DATA -
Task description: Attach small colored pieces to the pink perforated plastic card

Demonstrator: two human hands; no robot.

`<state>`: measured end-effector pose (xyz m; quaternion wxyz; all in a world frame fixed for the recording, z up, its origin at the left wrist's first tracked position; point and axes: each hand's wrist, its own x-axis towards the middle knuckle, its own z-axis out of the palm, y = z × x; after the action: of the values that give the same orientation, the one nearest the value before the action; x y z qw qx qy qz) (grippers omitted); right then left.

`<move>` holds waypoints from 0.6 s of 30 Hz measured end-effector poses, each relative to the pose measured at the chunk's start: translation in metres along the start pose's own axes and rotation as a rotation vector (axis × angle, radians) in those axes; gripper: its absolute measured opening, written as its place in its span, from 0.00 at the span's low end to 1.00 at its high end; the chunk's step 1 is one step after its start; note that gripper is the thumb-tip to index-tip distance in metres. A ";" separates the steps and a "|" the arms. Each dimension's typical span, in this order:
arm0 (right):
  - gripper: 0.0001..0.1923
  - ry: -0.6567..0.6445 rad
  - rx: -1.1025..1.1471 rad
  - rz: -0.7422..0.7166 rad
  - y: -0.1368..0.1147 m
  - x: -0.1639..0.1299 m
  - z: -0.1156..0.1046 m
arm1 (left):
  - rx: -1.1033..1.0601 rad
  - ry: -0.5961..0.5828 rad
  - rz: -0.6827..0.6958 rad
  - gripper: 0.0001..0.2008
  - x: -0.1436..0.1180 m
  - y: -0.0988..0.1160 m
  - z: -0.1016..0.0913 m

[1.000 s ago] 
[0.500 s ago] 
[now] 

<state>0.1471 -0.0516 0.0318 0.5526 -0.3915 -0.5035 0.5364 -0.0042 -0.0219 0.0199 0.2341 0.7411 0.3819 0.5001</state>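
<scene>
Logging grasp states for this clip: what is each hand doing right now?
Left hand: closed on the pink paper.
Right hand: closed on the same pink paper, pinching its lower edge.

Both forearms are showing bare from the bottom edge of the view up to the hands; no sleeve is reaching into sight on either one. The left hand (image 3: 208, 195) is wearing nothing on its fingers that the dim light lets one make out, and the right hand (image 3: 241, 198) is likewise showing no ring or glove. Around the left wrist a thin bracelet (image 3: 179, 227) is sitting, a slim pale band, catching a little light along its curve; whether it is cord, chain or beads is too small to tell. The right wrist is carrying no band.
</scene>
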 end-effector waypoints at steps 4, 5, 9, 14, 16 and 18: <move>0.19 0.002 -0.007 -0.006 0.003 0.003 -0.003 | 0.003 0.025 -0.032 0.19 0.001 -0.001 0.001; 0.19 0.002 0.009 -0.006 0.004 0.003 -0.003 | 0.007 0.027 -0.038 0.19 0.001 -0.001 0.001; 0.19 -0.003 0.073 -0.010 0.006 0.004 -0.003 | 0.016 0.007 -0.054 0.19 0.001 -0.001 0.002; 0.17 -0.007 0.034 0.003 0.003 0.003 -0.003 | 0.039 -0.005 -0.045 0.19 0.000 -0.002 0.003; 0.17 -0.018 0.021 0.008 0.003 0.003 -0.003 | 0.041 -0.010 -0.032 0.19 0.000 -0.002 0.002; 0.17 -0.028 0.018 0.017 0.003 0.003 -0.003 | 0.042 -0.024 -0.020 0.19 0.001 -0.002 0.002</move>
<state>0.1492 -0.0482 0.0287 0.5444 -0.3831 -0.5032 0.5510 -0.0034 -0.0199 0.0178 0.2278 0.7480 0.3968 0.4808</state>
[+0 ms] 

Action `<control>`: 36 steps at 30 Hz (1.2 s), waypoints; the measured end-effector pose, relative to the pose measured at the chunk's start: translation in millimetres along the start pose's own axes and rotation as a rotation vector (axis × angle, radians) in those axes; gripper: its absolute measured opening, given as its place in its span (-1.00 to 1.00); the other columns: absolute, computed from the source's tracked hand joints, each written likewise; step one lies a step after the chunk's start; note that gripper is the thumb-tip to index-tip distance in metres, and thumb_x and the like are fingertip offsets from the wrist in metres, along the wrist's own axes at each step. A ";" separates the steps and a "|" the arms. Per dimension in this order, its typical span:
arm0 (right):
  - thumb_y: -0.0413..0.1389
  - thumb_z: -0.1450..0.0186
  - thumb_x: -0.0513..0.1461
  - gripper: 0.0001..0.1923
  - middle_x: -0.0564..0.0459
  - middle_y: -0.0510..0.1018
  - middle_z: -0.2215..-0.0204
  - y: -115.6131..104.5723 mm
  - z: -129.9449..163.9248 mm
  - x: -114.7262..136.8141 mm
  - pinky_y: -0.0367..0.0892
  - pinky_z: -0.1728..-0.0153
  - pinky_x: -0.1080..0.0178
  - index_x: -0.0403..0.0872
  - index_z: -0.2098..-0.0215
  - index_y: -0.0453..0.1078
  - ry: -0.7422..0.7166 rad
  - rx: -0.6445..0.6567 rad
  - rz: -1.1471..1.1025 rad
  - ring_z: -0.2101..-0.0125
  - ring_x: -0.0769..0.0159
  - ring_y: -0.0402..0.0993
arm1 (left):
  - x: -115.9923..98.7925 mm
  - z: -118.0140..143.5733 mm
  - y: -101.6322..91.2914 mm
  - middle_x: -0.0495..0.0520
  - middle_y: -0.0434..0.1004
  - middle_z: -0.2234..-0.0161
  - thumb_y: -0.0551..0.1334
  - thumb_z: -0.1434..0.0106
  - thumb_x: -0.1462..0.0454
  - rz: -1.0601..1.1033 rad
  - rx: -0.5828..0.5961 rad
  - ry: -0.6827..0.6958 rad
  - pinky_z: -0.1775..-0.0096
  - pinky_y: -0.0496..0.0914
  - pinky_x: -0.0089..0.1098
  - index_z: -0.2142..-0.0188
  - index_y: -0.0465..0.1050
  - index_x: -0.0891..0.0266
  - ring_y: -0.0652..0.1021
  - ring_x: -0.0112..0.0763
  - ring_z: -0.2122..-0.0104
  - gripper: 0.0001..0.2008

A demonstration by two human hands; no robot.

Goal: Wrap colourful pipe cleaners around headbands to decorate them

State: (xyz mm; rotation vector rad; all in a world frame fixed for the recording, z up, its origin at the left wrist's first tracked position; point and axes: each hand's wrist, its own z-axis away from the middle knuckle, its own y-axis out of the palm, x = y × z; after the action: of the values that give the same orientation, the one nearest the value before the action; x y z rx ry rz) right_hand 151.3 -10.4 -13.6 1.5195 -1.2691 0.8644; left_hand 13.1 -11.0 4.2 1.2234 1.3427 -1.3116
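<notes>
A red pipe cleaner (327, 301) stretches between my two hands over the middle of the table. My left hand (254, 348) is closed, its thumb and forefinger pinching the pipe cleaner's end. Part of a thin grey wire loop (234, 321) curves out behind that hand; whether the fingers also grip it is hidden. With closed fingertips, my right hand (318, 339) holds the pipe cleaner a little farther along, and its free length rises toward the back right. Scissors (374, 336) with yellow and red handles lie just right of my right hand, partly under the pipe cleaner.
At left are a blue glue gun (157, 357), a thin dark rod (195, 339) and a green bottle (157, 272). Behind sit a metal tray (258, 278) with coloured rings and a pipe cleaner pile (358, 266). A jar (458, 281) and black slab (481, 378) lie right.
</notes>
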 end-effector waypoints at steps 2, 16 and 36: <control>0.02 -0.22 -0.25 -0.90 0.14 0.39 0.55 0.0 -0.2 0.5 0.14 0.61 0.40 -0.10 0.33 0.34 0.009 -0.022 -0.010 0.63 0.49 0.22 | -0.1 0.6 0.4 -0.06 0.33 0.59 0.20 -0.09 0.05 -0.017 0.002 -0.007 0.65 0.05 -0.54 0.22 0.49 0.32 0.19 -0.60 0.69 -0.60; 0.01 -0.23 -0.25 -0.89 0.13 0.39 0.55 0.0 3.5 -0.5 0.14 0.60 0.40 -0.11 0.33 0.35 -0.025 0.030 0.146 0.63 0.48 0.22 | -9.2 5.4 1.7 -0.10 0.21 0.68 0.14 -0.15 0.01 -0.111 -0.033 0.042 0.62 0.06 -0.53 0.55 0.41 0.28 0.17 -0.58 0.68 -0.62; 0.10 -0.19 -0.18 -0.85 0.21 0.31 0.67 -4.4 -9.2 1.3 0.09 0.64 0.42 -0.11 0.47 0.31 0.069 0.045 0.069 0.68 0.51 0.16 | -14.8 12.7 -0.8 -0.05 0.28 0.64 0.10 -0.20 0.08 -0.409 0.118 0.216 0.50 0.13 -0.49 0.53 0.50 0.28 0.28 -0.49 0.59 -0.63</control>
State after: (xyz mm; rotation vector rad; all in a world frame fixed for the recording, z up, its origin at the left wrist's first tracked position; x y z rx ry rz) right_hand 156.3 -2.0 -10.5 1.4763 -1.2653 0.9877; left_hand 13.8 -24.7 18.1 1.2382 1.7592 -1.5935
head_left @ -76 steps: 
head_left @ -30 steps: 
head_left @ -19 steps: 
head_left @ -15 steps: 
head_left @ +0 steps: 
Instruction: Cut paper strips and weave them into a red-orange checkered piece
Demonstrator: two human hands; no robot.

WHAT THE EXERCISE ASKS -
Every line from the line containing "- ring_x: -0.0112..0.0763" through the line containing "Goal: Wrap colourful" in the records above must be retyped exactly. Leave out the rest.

ANSWER -
  - ring_x: -0.0112..0.0763
  - ring_z: -0.2122..-0.0104
  - gripper: 0.0001..0.2008

A demonstration by two human hands; no robot.

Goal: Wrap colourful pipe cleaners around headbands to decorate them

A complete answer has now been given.